Short-haul tractor-trailer truck drivers—those tractor-trailer truck drivers who routinely return to their place of dispatch after each duty tour and then are released from duty—may have an increased on-duty period of 16 hours once during any seven-consecutive-day period. The 16-hour exception takes into consideration legitimate business needs without jeopardizing safety. FMCSA estimates that without the extra two on-duty hours, the industry would be required to hire at least 48,000 new drivers, actually reducing crash-reduction benefits.
The current rule allows 10 hours of driving within a 15-hour on-duty period after eight hours of off-duty time. Also, tractor-trailer drivers may not drive after their 15th hour on duty in a workday or after 60 hours on-duty in seven consecutive days or 70 hours on-duty in eight consecutive days.
If you have been injured or a loved one has been injured or killed in a fatal Texas tractor-trailer truck accident, it is important to consider your legal options. Many truckers are employed by large corporations that may put delivery of their goods ahead of your safety. Don't pay for the transportation industry's greed.
Many are unaware that driver fatigue is one of the most common causes or factors in eighteen wheeler and trucking accidents. It is important to understand that driver fatigue is not only a hazard, but is all too often a violation of Department of Transportation Regulations.
The Department of Transportation prescribes the maximum hours a operator of an 18 wheeler can drive and the required rest periods. The DOT Regulations differ for drivers that are hauling material or property verses those that transport passengers. The Government Regulations mandate the maximum number of consecutive hours a driver may drive as well as the maximum consecutive hours a driver may be on duty, whether actively driving or not. Additionally, the rules stipulate a maximum number of hours that a driver may be on duty within a seven or eight day period depending on whether the company operates every day of the week. Finally, the DOT regulations outline the requirements for record keeping in the driver’s log where he records his duty status for every 24 hour period.

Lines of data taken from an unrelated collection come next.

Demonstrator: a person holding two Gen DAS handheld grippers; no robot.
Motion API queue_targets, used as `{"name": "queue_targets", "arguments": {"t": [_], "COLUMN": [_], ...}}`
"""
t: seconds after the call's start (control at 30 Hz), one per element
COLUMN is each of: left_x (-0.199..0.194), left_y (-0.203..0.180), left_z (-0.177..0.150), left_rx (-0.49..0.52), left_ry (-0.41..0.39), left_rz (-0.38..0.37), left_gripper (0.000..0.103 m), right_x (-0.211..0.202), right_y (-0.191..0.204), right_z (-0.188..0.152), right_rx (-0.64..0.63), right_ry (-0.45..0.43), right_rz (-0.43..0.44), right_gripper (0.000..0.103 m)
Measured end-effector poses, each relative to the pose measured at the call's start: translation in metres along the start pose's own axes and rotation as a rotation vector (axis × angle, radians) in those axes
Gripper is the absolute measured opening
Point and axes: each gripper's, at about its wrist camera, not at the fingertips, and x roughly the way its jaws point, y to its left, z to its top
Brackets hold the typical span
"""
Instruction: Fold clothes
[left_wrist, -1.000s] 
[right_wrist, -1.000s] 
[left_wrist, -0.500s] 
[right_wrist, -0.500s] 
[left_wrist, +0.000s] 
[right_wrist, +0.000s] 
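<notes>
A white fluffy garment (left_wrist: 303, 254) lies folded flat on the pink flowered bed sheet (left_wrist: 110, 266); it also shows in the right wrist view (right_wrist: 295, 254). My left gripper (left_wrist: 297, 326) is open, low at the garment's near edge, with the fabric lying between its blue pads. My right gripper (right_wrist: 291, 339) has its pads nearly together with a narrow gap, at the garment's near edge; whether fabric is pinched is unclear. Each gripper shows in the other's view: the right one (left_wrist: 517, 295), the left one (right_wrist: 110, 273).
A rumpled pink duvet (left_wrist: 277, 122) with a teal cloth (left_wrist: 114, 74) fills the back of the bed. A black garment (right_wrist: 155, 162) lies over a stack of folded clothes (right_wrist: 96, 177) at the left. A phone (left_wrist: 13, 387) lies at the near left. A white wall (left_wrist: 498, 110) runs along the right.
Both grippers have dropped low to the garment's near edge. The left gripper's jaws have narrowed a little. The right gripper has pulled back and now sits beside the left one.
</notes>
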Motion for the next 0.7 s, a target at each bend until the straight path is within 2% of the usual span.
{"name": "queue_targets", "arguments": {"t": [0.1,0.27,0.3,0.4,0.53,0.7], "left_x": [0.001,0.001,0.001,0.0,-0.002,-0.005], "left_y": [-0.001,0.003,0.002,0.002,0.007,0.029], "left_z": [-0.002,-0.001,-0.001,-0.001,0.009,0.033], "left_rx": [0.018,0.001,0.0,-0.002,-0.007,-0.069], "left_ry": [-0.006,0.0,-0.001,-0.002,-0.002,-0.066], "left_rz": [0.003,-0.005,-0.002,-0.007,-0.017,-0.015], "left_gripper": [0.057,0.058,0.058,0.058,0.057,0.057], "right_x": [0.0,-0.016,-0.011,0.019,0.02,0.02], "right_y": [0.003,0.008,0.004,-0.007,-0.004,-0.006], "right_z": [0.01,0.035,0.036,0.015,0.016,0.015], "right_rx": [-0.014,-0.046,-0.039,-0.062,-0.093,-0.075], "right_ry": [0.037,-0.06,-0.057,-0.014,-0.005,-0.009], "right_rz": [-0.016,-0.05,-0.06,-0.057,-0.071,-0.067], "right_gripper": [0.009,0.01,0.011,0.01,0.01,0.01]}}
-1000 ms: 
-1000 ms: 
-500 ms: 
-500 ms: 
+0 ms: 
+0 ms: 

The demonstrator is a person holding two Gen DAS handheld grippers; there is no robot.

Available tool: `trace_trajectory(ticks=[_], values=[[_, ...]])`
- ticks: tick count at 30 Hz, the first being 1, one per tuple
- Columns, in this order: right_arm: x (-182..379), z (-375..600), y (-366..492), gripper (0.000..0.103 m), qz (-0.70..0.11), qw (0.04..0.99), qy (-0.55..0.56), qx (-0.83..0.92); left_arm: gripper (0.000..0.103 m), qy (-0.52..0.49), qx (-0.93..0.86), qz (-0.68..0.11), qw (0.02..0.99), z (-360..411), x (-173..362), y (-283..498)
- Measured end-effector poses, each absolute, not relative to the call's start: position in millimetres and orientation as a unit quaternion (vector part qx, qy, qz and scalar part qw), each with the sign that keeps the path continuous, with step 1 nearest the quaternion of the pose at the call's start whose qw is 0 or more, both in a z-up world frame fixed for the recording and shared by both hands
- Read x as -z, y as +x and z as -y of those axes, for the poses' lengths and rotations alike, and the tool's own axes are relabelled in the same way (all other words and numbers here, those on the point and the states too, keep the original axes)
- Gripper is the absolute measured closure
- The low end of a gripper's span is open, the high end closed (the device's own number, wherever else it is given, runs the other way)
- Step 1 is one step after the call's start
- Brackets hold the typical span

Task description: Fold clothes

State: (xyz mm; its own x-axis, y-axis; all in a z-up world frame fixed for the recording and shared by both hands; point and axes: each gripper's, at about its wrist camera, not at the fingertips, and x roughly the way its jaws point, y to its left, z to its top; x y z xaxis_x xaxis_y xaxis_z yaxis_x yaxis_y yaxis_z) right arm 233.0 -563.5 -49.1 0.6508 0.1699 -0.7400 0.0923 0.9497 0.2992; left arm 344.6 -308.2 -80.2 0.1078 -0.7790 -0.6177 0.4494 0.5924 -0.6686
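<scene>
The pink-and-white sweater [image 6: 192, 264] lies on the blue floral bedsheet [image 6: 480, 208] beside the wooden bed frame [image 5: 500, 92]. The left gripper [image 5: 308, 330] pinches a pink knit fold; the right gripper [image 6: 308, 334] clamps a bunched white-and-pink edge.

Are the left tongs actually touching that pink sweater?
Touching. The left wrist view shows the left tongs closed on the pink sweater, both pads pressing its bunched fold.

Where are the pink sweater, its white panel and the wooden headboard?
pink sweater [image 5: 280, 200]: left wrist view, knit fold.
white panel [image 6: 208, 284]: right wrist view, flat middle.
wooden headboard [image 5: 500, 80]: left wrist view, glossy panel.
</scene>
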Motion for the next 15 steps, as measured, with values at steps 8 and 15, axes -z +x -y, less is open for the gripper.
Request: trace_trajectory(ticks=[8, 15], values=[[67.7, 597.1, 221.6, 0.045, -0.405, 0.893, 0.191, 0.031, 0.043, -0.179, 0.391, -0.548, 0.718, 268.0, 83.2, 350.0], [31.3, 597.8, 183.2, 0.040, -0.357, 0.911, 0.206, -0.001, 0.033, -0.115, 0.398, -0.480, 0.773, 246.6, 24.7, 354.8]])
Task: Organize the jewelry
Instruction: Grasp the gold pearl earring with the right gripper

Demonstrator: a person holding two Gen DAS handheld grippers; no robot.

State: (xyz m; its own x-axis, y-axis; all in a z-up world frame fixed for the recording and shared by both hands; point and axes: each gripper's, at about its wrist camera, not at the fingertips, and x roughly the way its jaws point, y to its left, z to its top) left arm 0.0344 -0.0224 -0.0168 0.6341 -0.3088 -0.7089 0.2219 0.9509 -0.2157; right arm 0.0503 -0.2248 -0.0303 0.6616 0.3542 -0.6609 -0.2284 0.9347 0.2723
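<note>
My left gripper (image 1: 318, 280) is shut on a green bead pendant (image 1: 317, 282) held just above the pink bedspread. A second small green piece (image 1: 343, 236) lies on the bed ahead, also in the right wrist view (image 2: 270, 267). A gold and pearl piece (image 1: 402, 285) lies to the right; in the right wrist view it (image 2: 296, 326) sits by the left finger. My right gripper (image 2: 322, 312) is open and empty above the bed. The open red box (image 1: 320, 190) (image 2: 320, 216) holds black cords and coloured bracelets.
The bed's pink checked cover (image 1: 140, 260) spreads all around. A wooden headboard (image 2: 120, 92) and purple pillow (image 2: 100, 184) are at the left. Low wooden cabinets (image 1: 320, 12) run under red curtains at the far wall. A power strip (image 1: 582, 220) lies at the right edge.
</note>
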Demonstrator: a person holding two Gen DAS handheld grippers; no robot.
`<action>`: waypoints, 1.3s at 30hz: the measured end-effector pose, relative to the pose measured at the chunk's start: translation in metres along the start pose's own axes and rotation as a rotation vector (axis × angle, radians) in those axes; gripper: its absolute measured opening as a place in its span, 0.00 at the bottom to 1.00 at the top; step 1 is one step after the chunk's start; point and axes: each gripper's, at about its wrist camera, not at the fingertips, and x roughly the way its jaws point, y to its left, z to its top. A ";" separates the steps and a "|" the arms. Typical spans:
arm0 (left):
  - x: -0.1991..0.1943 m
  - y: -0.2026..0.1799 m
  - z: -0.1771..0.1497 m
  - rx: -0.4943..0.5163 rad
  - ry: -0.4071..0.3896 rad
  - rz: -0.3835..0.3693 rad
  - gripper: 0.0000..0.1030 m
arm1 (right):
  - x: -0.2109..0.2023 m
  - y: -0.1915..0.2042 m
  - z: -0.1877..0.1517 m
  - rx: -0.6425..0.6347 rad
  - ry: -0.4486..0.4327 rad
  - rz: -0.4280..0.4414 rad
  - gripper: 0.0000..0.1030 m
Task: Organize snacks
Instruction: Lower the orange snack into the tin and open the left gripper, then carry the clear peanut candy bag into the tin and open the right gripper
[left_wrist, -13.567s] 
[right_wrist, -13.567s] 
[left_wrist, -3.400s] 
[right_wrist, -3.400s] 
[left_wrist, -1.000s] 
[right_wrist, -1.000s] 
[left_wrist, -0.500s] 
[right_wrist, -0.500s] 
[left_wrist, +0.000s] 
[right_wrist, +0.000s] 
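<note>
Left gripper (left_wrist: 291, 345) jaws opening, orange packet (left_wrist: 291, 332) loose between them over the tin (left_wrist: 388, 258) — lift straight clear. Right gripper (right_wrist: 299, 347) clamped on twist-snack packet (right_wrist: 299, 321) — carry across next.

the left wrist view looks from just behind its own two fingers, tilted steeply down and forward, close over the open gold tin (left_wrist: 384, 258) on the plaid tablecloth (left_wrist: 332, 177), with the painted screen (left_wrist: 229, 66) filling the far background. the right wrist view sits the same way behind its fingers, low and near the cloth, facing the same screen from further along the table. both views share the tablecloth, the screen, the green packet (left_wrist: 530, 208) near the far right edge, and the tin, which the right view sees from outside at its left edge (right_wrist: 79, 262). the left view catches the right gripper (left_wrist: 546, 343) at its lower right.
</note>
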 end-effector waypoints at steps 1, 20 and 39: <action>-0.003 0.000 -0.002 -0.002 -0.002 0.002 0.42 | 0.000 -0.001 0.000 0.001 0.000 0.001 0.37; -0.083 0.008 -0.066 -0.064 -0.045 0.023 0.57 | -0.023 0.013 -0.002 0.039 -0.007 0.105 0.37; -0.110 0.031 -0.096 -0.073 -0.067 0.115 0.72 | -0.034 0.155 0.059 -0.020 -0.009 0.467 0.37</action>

When a proper investigation is conducted after an accident to determine whether driver fatigue played a role in the accident, there are several factors that must be considered. Our Law Firm can review the driver’s log to determine the number of hours of driving leading up to the accident. When interviewing or deposing the driver, an experienced attorney will inquire about the driver’s period of rest or sleep immediately prior to the accident as well as his long-term sleep activity and driving schedule. This information when compiled together can be a good indicator of whether driver fatigue was a factor in the accident.
If driver fatigue is determined to be a contributing factor, an experienced lawyers will then look at the driver’s working conditions to see if his work environment or company guidelines contributed to his lack of rest and thus determine liability of the trucking company. A driver’s working conditions can be a factor contributing to driver fatigue. Drivers who are paid by the mile or by the load have a financial incentive to drive without sufficient periods of rest. The faster they complete load and the more miles they cover result in higher pay outs for the driver. Often the trucking company will encourage drivers to work longer hours to benefit the company’s bottom line.